New job, new city, new kid… I didn’t read much for a while there. Thankfully I found Libby!
This Blessed Earth: A Year in the Life of an American Family Farm
Ted Genoways
Follows a Nebraska family as they farm corn, beans, and cattle, fighting the constant worries of weather and markets while figuring out how to pass on the business to the next generation–even as uncertainty about the future crowds in.
Our Kids: The American Dream in Crisis
Robert Putnam
A sobering study of the ever-growing chasm between the environments of kids growing up in households with and without college-educated parents in America.
The Boys in the Boat: Nine Americans and Their Epic Quest for Gold at the 1936 Berlin Olympics
Daniel James Brown
A gripping, engrossing account of the 1936 University of Washington crew which won Olympic gold in Hitler’s Germany. Richly renders Depression-era Seattle.
Working
Robert Caro
One of the world’s greatest historians explains his craft.
Born a Crime
Trevor Noah
The South African comedian describes a childhood growing up mixed race in (post-) apartheid South Africa with humor and perception.
Digital Minimalism
Cal Newport
Digital disconnection is a luxury–but this book still offers lots of thoughtful, actionable advice about improving the quality of your life. This blog post only exists because I deleted a bunch of apps from my phone!
Strangers in Their Own Land: Anger and Mourning on the American Right
Arlie Russell Hochschild
A Berkeley sociologist heads to Louisiana to try to understand and empathize with Tea Party conservatives.

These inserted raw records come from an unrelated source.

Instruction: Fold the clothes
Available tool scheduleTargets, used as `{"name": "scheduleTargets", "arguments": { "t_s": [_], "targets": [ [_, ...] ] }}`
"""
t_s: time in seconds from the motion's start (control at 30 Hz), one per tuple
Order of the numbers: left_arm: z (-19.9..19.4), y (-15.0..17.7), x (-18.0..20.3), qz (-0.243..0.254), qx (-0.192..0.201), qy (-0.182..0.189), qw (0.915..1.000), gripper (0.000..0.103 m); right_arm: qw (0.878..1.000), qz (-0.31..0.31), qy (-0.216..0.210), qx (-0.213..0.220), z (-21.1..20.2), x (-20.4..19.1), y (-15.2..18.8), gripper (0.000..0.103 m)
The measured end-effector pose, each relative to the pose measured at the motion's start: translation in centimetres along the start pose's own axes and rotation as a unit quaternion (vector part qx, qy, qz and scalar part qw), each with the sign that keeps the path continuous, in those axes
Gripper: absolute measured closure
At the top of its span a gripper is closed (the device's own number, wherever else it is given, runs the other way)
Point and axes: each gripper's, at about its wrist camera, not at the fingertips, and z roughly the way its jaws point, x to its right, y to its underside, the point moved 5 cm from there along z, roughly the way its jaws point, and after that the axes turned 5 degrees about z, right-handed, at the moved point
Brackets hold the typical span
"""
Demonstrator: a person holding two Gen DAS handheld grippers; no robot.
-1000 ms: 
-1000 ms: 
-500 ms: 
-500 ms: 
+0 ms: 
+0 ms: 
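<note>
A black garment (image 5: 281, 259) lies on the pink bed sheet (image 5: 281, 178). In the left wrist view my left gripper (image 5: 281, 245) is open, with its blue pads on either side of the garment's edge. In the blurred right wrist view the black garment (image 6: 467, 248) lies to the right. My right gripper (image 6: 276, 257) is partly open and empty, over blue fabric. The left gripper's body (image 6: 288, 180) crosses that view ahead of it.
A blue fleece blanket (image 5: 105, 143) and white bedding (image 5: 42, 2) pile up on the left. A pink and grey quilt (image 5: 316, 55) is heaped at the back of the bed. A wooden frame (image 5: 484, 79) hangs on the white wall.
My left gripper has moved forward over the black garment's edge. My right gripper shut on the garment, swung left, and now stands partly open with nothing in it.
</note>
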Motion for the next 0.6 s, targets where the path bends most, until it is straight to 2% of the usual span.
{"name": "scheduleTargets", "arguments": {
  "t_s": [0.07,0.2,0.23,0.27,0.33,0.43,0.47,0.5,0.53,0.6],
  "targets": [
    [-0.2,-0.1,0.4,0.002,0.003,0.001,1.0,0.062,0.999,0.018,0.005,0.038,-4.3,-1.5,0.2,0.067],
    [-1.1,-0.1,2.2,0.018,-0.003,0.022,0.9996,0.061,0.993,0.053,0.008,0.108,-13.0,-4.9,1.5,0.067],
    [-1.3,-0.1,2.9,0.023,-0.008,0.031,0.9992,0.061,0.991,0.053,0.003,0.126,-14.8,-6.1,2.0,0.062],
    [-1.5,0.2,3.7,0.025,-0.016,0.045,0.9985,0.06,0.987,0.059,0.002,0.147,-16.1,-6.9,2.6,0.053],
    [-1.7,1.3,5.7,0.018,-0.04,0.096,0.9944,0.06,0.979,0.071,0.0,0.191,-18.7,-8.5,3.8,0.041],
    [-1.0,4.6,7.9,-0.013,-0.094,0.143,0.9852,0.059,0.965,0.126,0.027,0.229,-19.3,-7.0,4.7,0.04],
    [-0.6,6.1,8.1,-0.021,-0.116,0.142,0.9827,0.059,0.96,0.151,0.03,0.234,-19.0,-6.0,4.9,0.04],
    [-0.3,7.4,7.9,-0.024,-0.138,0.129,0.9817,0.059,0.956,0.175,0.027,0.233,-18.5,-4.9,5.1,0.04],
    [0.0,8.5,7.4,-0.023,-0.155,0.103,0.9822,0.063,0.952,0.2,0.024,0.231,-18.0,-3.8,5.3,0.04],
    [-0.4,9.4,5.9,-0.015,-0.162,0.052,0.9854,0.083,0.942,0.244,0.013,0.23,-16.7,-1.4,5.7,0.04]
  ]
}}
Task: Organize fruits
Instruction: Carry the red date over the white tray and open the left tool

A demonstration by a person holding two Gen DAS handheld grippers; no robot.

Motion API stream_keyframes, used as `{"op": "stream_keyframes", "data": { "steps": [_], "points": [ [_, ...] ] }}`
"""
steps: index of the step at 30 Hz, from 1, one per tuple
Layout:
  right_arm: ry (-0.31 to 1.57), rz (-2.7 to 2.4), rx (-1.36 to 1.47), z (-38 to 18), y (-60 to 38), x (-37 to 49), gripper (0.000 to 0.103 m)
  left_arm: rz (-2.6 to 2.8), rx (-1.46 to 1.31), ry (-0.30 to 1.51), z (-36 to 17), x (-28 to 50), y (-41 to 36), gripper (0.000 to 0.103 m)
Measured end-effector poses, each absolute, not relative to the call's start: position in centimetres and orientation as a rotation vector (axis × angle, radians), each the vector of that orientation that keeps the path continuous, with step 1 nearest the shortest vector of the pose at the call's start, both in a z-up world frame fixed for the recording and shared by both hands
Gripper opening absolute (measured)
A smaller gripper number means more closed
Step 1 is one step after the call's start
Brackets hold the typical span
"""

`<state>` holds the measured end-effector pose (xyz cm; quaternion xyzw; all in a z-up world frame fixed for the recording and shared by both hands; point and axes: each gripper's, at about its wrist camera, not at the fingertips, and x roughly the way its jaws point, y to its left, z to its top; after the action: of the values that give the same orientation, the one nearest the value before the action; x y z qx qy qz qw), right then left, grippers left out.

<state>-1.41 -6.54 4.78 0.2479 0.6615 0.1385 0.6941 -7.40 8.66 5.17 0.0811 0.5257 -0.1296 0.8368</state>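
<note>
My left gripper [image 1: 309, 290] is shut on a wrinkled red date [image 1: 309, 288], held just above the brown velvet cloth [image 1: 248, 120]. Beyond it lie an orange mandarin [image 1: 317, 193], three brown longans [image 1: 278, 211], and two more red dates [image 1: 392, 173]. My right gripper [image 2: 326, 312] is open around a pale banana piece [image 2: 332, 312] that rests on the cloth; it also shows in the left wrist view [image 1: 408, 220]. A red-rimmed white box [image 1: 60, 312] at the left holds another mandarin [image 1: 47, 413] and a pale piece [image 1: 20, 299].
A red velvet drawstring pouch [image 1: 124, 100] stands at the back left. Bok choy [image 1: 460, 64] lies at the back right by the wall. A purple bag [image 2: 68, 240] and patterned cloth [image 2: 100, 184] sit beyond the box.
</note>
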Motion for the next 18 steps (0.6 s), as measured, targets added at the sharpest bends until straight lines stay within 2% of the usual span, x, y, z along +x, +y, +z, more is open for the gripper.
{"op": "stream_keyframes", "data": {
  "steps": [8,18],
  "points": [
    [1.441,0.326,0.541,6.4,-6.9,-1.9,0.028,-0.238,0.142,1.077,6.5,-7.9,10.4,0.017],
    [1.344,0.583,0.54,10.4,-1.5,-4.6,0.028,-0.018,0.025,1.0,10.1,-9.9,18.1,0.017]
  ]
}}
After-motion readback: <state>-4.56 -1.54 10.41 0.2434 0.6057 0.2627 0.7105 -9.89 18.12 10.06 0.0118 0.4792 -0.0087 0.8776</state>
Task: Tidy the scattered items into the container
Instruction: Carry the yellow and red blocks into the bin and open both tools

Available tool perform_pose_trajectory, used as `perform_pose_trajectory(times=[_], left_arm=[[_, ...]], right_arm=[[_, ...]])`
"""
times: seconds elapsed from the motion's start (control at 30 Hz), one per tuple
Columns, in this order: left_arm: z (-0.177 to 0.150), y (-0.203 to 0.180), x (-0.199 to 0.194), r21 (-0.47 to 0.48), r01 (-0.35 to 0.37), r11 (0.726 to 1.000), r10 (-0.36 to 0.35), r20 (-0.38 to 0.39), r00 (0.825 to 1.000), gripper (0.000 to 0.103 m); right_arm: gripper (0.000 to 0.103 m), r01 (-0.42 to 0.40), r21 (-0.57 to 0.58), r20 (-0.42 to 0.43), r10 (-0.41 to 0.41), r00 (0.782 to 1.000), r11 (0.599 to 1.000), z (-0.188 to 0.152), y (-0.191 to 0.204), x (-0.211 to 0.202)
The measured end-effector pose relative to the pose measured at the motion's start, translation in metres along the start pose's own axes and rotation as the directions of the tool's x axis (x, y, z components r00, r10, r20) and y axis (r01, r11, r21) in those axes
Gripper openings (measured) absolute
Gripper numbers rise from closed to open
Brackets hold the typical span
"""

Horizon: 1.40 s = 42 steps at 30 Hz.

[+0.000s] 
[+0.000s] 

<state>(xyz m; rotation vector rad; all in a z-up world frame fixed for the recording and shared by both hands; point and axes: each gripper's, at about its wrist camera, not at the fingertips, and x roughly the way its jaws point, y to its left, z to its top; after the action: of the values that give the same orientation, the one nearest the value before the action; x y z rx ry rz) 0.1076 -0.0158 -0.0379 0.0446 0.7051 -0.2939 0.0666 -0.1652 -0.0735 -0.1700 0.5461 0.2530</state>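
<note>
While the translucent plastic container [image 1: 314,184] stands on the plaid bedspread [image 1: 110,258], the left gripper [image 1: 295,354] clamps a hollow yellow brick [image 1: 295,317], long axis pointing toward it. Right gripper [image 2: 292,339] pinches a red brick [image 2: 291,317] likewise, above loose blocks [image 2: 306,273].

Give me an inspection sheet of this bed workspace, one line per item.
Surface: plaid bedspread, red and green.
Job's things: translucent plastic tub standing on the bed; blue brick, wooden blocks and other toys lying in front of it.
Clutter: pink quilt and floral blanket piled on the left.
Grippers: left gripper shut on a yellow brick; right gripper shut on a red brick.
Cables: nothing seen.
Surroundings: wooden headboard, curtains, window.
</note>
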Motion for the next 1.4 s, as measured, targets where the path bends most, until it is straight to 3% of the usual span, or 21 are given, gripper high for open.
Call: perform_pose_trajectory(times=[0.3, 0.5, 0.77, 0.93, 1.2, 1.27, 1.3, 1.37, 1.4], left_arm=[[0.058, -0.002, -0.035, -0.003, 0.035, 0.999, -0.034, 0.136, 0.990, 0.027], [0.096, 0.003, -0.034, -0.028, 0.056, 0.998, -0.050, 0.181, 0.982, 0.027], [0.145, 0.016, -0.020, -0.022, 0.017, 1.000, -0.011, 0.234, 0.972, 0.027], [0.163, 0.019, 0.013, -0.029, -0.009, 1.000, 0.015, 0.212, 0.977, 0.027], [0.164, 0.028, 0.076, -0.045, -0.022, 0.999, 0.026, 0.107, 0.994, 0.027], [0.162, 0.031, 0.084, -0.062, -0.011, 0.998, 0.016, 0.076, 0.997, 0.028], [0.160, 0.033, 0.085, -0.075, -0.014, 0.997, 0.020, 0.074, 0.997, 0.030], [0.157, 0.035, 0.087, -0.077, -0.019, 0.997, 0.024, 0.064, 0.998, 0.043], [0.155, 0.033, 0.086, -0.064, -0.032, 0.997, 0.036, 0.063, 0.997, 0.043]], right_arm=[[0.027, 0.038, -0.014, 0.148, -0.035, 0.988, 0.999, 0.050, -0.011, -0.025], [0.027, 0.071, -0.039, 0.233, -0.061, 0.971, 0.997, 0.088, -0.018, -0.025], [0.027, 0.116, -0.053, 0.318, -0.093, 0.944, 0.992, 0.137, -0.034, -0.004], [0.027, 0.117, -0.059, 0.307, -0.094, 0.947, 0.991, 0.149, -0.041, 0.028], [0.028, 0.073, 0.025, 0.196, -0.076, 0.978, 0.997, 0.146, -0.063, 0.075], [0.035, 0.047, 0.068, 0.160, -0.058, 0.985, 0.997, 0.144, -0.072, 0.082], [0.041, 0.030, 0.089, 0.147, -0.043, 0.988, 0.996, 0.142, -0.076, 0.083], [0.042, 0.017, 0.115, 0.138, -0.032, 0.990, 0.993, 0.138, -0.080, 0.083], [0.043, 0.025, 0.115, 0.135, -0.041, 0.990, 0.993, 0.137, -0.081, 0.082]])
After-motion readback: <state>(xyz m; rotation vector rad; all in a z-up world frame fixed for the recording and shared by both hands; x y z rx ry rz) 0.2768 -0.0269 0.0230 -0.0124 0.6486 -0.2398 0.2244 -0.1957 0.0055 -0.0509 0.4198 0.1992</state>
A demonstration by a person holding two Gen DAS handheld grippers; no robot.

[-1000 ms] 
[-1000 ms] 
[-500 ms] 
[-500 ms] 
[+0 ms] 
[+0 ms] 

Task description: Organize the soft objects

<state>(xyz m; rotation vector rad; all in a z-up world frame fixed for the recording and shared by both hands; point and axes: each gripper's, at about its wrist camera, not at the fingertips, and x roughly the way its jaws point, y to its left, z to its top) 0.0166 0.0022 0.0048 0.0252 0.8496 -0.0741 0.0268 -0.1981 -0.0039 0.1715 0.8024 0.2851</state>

Barbarian Days: A Surfing Life
William Finnegan
An autobiography of a life well-surfed.
Some Luck
Jane Smiley
A fictional saga follows an Iowa farm family year by year from the 1920s to the 1950s.
A Terrible Country
Keith Gessen
An American with a Russian Literature PhD on the margins of academia confronts his ideals when he moves to Moscow to care for his aging grandmother.
The Undoing Project
Michael Lewis
An intellectual biography of Amos Tversky and Daniel Kanehman, the partners who developed the broad field of heuristics and biases.